_Work request_
Write out the data exactly as given, dropping every picture.

Start of Block

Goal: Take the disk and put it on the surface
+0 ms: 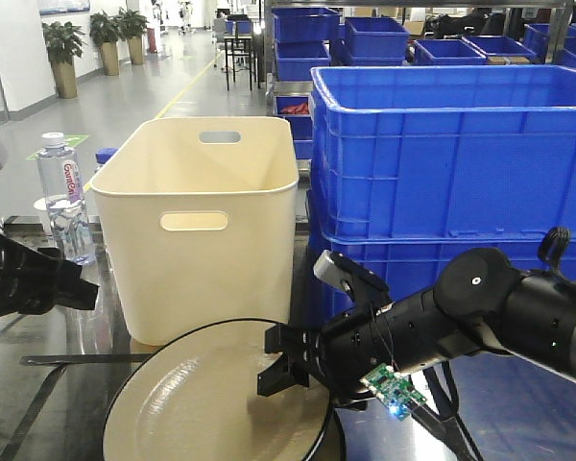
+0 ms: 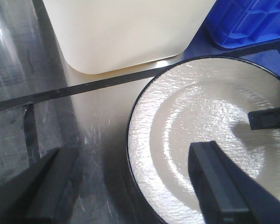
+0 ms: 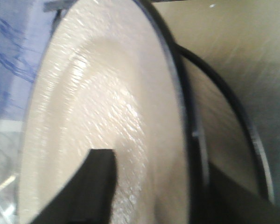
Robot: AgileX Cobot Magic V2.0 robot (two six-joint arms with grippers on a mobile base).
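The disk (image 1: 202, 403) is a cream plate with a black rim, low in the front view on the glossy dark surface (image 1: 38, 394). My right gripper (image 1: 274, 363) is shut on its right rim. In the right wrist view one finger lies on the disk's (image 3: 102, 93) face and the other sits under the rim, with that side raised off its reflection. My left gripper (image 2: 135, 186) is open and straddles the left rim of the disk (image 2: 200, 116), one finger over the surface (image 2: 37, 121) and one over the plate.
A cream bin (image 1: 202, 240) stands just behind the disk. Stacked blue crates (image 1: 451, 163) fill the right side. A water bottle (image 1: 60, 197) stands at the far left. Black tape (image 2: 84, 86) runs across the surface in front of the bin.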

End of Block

_Written response_
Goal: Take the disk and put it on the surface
+0 ms: 
+0 ms: 
+0 ms: 
Robot: AgileX Cobot Magic V2.0 robot (two six-joint arms with grippers on a mobile base).
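The disk (image 1: 202, 403) is a cream plate with a black rim, low in the front view on the glossy dark surface (image 1: 38, 394). My right gripper (image 1: 274, 363) is shut on its right rim. In the right wrist view one finger lies on the disk's (image 3: 102, 93) face and the other sits under the rim, with that side raised off its reflection. My left gripper (image 2: 135, 186) is open and straddles the left rim of the disk (image 2: 200, 116), one finger over the surface (image 2: 37, 121) and one over the plate.
A cream bin (image 1: 202, 240) stands just behind the disk. Stacked blue crates (image 1: 451, 163) fill the right side. A water bottle (image 1: 60, 197) stands at the far left. Black tape (image 2: 84, 86) runs across the surface in front of the bin.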

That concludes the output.